Your answer should consist of each line below that contains the string "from".
--- START ---
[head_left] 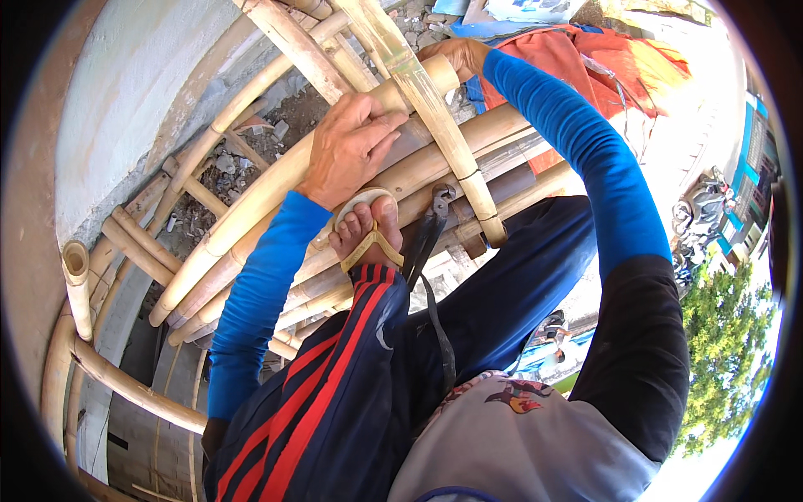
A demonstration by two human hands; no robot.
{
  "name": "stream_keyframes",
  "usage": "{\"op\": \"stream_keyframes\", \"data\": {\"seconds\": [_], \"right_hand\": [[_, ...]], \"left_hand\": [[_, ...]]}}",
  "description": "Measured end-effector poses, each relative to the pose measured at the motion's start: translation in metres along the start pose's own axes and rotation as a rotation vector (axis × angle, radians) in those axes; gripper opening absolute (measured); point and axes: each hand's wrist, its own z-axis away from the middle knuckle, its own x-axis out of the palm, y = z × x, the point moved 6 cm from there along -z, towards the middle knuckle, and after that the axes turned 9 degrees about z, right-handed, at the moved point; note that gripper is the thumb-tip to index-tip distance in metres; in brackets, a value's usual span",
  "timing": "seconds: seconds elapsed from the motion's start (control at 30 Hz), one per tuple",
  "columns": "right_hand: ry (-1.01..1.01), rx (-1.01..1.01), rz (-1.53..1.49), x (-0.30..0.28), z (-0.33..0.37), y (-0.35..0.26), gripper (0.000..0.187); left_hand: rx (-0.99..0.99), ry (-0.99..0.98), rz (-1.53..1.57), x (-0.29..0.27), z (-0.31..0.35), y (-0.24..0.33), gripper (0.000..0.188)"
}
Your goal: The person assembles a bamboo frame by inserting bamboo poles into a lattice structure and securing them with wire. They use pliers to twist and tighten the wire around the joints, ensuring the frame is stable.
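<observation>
My left hand (351, 146) is closed over the top of a thick bamboo pole (251, 209), its fingers bent. Farther along to the right, my right hand (460, 57) grips the same pole near its end; some of its fingers are hidden behind it. Between the hands, a flat split-bamboo crosspiece (435, 109) lies over the poles. My sandalled foot (368, 230) stands on the poles just below my left hand. Black-handled pincers (437, 205) lean beside the foot, with a dark strap (442, 335) trailing by my leg.
More bamboo poles (489, 134) run side by side under me. A pale wall (142, 109) rises at the left, with rubble (230, 163) showing through gaps in the bamboo frame. Orange cloth (544, 75) lies at the far right. Beyond are parked motorbikes (707, 205) and a person below (552, 330).
</observation>
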Motion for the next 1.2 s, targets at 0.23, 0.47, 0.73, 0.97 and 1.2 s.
{"op": "stream_keyframes", "data": {"seconds": [0.23,0.47,0.73,0.97,1.2], "right_hand": [[0.025,-0.006,-0.133,0.008,-0.003,-0.001,0.063],[0.014,0.096,0.104,0.005,0.005,0.004,0.053],[0.193,0.374,0.732,-0.011,0.114,-0.034,0.016],[0.733,0.001,1.269,0.08,0.182,-0.098,0.018],[1.132,0.046,1.429,0.167,0.194,-0.088,0.013]], "left_hand": [[0.16,-0.095,-0.124,0.002,0.0,0.0,0.016],[0.117,-0.248,-0.345,0.015,-0.006,0.0,0.015],[0.043,-0.142,-0.186,0.002,-0.005,0.007,0.021],[-0.123,-0.088,0.225,0.011,0.001,0.006,0.013],[-0.227,-0.018,0.416,0.017,-0.013,0.009,0.006]]}}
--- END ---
• **SOLUTION TO THE PROBLEM**:
  "description": "Measured end-effector poses, each relative to the pose measured at the motion's start: translation in metres along the start pose's own axes and rotation as a rotation vector (axis × angle, radians) in those axes; gripper opening absolute (measured); point and axes: each hand's wrist, its own z-axis away from the middle knuckle, its own x-axis out of the palm, y = z × x, the point moved 6 cm from there along -z, towards the middle knuckle, and after that the axes turned 9 degrees about z, right-handed, at the moved point; note that gripper is the thumb-tip to index-tip distance in metres; in brackets, a value's usual span",
  "timing": "seconds: seconds elapsed from the motion's start (control at 30 Hz), one per tuple",

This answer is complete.